Horizon CDT Research Highlights

Research Highlights

Spatial choice and spatial behavior of Mega-city Public Transportation System Driven by Multi-source Data

  Shuhui Gong (2015 cohort)   www.nottingham.ac.uk/~psxsg7

INTRODUCTION

With the development of transportation, city could be much broader than before, even very close to suburb. In mega-city in China, many people reside in suburb, and commute from suburb to city center. Some mega-city in China, like Beijing, Shanghai, and Shenzhen has their own commute zone, where citizens live in, and go to city center to work every day. To some extent, if the business in city spread very fast even to remote area, then new business center will be set up outside the city, then people who live in city center may need to commute to suburb to work. Commute may cause serious problems to mega-city, especially increasing the heavy of public transport.[1]
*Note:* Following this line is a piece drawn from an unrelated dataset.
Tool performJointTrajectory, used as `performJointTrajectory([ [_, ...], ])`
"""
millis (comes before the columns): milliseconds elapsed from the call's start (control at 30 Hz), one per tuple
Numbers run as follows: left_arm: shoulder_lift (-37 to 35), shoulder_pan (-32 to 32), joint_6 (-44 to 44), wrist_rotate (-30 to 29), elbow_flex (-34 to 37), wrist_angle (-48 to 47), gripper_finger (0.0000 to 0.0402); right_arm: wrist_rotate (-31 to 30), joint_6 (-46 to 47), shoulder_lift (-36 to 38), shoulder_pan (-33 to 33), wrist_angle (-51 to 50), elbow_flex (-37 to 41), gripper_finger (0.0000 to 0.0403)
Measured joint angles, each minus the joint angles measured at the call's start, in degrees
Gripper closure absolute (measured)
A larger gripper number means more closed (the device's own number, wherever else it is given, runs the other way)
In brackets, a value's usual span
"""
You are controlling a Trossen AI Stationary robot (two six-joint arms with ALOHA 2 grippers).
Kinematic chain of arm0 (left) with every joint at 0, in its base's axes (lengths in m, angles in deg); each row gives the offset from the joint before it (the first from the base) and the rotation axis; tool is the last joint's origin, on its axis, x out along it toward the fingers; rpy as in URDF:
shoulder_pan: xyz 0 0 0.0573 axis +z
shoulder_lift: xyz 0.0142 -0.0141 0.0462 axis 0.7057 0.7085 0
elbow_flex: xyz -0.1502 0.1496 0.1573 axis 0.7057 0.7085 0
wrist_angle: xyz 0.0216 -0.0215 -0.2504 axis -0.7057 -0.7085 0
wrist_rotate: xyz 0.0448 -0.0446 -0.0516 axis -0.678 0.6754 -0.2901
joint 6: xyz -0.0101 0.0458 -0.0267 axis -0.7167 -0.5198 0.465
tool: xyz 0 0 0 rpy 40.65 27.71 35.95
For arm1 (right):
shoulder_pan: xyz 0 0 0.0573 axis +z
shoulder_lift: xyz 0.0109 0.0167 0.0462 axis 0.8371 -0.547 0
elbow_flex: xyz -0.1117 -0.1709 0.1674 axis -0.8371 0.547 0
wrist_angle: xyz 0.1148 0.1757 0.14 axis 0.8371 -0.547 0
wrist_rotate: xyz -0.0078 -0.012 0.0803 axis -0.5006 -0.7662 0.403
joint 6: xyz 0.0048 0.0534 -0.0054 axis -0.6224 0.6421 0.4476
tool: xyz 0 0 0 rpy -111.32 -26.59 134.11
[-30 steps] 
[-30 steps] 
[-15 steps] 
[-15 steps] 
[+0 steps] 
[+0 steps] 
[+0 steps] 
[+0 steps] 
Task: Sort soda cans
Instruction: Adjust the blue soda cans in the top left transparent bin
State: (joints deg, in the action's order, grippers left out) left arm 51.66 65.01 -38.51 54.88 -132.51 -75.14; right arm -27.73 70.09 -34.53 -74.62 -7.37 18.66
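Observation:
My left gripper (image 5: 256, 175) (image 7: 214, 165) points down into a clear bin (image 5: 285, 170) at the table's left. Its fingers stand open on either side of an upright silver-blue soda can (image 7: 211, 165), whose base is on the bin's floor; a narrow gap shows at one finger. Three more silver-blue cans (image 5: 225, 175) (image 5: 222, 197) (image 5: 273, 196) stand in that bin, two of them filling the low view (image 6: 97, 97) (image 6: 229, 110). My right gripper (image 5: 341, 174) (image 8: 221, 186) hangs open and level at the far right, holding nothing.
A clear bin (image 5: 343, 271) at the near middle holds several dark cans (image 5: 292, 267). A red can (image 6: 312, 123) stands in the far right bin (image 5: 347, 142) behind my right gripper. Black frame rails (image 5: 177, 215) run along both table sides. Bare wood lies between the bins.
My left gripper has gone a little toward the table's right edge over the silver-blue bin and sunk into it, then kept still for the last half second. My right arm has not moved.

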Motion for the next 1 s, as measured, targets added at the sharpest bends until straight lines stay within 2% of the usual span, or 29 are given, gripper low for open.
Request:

As it is widely known, it only costs 26 years to Shenzhen from a small fishing village to one of the most prosperous city in China, which surely must contribute to the designation of “Special Economic Zone” in 1908s. During this time, it has exceeding 8.5 million people.[2] The rapidly developing business brings Shenzhen a serious “commute zone”, then how to use commute model to solve the particular problem to help reduce the force of the transport in city is a real challenge.
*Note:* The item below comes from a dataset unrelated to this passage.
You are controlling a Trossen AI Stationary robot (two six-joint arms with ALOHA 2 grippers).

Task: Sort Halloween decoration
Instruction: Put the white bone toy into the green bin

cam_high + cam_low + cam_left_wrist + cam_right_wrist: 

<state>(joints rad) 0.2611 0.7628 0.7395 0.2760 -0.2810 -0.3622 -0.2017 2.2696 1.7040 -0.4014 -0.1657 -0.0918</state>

The purpose of the project includes three parts: First is description: research need to start to set up a new spatial choice model or modified an existing model to describe the situation of Shenzhen transport, the main commute problem which may related to time and distance. Second is discipline: after the mega-city transportation can be described by a relatively accurate model, data mining should be used to find the discipline of the transport, such as the inside relationship between human behavior and transport congestion. Third is optimization: after finding the potential discipline of the transport factors, the project will focus on one typical problem, use spatial choice and behavior model to help solve it. The expectation of the optimization is giving suggestion on the design of the transport, which may improve the existing transport environment in Shenzhen.

RELATED RESEARCH

  • Gravity model.
  • Minimum Spanning Tree (MST)
  • The universal model of commuting network
  • Multi-scale Mobility Networks

References

  1. J, O.; L, W. Modeling Transport. New York: John Wiley and Sons Ltd. 2011.
  2. LIU, P. et al. Coastal city subsidence in Shenzhen (China), monitored using multi-frequency radar interferometry time-series techniques 2014.

Publications

  1. Zhiyuan Xu, Shuhui Gong, Zhaojing Zhang, Bin Jia, Hao Jin, Dong Liang: Effects of the Tradeoff between the Customer Churn Rate and Retention Capability on the Predictive Performance of Algorithms. ICDM (Posters) 2015: 10-16

This work was carried out at the International Doctoral Innovation Centre (IDIC). The authors acknowledge the financial support from Ningbo Education Bureau, Ningbo Science and Technology Bureau, China's MOST, the University of Nottingham, and Shenzhen key laboratory of spatial smart sensing and services, Shenzhen University. The work is also partially supported by EPSRC grant no EP/L015463/1.